Last thing is to make a authorization key for corosync. For this I used corosync-keygen command. I created key in the /etc/corosync folder (command writes to shell where it is made).
At this point, I distributed my config and key to my Raspberry Pi by using rsync utility.
Start and see what happens
I have started services on both system by using systemctl start corosync and systemctl start pacemaker commands on both nodes. Both service started properly. I have checked cluster status by using sudo crm status command. Output of this command would similar:
Cluster Summary: * Stack: corosync * Current DC: atihome (version 2.0.5-ba59be7122) - partition with quorum * Last updated: Sun Dec 5 16:22:50 2021 * Last change: Sun Dec 5 16:00:14 2021 by root via cibadmin on atihome * 2 nodes configured * 2 resource instances configured Node List: * Online: [ atihome pihome ]
For settings I used the crm command line. After sudo crm command a new shell is open where crm commands can be executed. First I set some property:
crm(live/atihome)# configure crm(live/atihome)configure# property stonith-enabled=false crm(live/atihome)configure# property no-quorum-policy=ignore crm(live/atihome)configure# commit crm(live/atihome)configure# up
STONITH is acronym of “Shot The Other Node In the Head”. Because small 2 node home-lab environment it is disabled, although recommendation and official supported way is to enable it. When a system is gone from the cluster, in default it is considered as graceful shutdown. But in practice it is not always the situation, it can happen that node is not seen by cluster engine but it still alive and running resources/services. For these situation we can use fence applications which can work together with STONITH and kill the system in similar cases.
Other property no-quorum-policy is set to ignore, because it is a simple 2 node cluster. It tells that when there is no quorum of the cluster, then ignore it and work still: manage the resources.
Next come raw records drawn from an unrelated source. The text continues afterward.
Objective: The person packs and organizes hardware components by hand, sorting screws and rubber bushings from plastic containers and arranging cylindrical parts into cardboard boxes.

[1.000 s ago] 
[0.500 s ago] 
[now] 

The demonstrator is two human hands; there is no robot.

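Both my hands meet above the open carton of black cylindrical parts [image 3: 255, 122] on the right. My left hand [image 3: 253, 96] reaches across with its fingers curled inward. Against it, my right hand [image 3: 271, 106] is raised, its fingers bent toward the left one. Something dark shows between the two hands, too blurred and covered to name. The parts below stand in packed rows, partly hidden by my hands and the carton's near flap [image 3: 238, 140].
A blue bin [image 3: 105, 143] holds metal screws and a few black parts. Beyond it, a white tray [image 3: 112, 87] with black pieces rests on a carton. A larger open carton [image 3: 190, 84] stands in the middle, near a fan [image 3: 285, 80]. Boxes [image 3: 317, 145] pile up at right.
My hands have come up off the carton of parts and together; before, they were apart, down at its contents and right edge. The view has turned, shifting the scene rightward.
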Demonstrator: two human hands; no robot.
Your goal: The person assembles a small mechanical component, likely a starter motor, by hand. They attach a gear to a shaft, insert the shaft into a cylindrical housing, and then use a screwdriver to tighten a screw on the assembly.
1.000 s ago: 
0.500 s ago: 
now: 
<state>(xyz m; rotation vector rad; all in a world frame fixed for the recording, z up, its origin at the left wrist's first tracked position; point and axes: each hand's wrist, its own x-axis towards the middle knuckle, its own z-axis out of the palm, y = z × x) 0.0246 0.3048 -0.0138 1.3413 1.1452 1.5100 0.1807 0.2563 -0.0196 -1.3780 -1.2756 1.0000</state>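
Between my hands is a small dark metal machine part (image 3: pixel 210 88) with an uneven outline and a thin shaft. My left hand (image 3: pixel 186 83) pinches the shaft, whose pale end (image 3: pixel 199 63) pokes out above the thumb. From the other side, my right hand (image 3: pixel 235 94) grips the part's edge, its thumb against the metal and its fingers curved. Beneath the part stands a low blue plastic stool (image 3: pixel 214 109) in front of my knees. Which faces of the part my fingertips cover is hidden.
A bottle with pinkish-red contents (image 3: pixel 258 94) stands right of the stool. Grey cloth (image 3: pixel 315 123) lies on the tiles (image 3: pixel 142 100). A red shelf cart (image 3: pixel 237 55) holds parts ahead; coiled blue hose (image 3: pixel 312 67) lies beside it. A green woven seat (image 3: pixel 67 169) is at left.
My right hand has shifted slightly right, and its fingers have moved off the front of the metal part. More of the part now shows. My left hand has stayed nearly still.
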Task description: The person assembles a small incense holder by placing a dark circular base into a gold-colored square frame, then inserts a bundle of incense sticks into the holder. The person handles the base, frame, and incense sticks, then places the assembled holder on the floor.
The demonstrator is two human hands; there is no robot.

In a bigger cluster, these settings would not make sense, they are there because it is a 2 node cluster. No settings is active in configure sub-menu until it is committed. With up we can go back to root. By typing configure show command we can see the current configuration. It would be seen like this:
crm(live/atihome)# configure show
node 1: atihome \
attributes maintenance=off
node 2: pihome \
attributes maintenance=off
property cib-bootstrap-options: \
have-watchdog=false \
dc-version=2.0.5-ba59be7122 \
cluster-infrastructure=corosync \
cluster-name=debian \
stonith-enabled=false \
no-quorum-policy=ignore
Final words
I have a cluster, which seems fine, next topic is to define something into it!